## Records excerpted from a collection
BEGIN

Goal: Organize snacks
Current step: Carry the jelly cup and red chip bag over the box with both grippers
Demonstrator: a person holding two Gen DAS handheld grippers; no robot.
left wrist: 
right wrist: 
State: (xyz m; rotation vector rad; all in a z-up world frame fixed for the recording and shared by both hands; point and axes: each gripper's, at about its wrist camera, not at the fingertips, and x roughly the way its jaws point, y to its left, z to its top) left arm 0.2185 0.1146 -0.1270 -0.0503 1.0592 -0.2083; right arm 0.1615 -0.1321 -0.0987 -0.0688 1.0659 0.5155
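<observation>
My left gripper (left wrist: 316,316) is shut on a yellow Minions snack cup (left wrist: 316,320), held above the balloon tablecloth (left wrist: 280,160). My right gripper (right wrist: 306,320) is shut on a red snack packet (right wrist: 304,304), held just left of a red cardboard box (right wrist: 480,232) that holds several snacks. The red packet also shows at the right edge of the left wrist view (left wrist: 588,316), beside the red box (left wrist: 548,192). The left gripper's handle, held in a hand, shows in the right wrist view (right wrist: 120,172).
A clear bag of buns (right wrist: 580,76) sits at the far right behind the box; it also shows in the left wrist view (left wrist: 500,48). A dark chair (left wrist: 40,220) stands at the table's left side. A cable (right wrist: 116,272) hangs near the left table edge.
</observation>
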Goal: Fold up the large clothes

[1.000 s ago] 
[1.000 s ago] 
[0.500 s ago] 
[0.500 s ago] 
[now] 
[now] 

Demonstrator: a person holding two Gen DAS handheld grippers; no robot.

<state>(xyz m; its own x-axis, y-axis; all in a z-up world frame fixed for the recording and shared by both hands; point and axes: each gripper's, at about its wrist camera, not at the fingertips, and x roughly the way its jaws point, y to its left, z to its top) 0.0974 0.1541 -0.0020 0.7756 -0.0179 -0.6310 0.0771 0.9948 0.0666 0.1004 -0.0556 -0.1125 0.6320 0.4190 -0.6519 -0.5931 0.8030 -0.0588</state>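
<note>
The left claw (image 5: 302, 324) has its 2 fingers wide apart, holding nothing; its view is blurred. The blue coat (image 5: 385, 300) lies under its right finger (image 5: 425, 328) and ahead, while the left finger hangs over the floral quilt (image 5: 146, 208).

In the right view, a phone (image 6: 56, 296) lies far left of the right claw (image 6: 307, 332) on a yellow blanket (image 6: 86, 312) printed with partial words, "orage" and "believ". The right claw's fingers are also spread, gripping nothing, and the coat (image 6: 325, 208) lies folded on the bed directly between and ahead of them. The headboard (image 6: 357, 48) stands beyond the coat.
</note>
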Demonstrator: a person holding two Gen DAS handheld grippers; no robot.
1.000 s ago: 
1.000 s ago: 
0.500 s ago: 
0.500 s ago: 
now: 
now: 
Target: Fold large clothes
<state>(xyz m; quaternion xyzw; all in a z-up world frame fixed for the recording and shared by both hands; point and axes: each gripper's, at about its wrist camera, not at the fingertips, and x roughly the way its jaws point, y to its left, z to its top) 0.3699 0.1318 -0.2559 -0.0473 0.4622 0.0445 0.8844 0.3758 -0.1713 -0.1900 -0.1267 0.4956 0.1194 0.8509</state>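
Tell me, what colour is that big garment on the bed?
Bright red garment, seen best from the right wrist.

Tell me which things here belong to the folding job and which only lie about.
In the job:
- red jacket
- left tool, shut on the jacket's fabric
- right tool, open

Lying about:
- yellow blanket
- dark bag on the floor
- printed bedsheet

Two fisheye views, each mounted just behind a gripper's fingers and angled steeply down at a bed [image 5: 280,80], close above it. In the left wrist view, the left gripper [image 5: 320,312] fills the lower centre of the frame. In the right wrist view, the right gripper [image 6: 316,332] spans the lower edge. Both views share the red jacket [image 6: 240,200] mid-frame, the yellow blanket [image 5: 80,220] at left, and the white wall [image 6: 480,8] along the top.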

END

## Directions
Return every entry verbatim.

## Answer for this exercise
Goal: Organize snacks
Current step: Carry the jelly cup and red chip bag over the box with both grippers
Demonstrator: a person holding two Gen DAS handheld grippers; no robot.
left wrist: 
right wrist: 
State: (xyz m; rotation vector rad; all in a z-up world frame fixed for the recording and shared by both hands; point and axes: each gripper's, at about its wrist camera, not at the fingertips, and x roughly the way its jaws point, y to its left, z to its top) left arm 0.2185 0.1146 -0.1270 -0.0503 1.0592 -0.2083; right arm 0.1615 -0.1321 -0.0987 -0.0688 1.0659 0.5155
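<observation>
My left gripper (left wrist: 316,316) is shut on a yellow Minions snack cup (left wrist: 316,320), held above the balloon tablecloth (left wrist: 280,160). My right gripper (right wrist: 306,320) is shut on a red snack packet (right wrist: 304,304), held just left of a red cardboard box (right wrist: 480,232) that holds several snacks. The red packet also shows at the right edge of the left wrist view (left wrist: 588,316), beside the red box (left wrist: 548,192). The left gripper's handle, held in a hand, shows in the right wrist view (right wrist: 120,172).
A clear bag of buns (right wrist: 580,76) sits at the far right behind the box; it also shows in the left wrist view (left wrist: 500,48). A dark chair (left wrist: 40,220) stands at the table's left side. A cable (right wrist: 116,272) hangs near the left table edge.
</observation>
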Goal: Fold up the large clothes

[1.000 s ago] 
[1.000 s ago] 
[0.500 s ago] 
[0.500 s ago] 
[now] 
[now] 

Demonstrator: a person holding two Gen DAS handheld grippers; no robot.

<state>(xyz m; its own x-axis, y-axis; all in a z-up world frame fixed for the recording and shared by both hands; point and axes: each gripper's, at about its wrist camera, not at the fingertips, and x roughly the way its jaws point, y to its left, z to its top) 0.0974 0.1541 -0.0020 0.7756 -0.0179 -0.6310 0.0771 0.9948 0.0666 0.1004 -0.0556 -0.1125 0.6320 0.4190 -0.6519 -0.5931 0.8030 -0.0588</state>
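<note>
The left claw (image 5: 302, 324) has its 2 fingers wide apart, holding nothing; its view is blurred. The blue coat (image 5: 385, 300) lies under its right finger (image 5: 425, 328) and ahead, while the left finger hangs over the floral quilt (image 5: 146, 208).

In the right view, a phone (image 6: 56, 296) lies far left of the right claw (image 6: 307, 332) on a yellow blanket (image 6: 86, 312) printed with partial words, "orage" and "believ". The right claw's fingers are also spread, gripping nothing, and the coat (image 6: 325, 208) lies folded on the bed directly between and ahead of them. The headboard (image 6: 357, 48) stands beyond the coat.
</note>
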Demonstrator: a person holding two Gen DAS handheld grippers; no robot.
1.000 s ago: 
1.000 s ago: 
0.500 s ago: 
0.500 s ago: 
now: 
now: 
Target: Fold large clothes
<state>(xyz m; quaternion xyzw; all in a z-up world frame fixed for the recording and shared by both hands; point and axes: each gripper's, at about its wrist camera, not at the fingertips, and x roughly the way its jaws point, y to its left, z to its top) 0.3699 0.1318 -0.2559 -0.0473 0.4622 0.0445 0.8844 0.3758 -0.1713 -0.1900 -0.1267 0.4956 0.1194 0.8509</state>
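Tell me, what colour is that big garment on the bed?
Bright red garment, seen best from the right wrist.

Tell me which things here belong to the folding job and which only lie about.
In the job:
- red jacket
- left tool, shut on the jacket's fabric
- right tool, open

Lying about:
- yellow blanket
- dark bag on the floor
- printed bedsheet

Two fisheye views, each mounted just behind a gripper's fingers and angled steeply down at a bed [image 5: 280,80], close above it. In the left wrist view, the left gripper [image 5: 320,312] fills the lower centre of the frame. In the right wrist view, the right gripper [image 6: 316,332] spans the lower edge. Both views share the red jacket [image 6: 240,200] mid-frame, the yellow blanket [image 5: 80,220] at left, and the white wall [image 6: 480,8] along the top.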

That makes the output complete.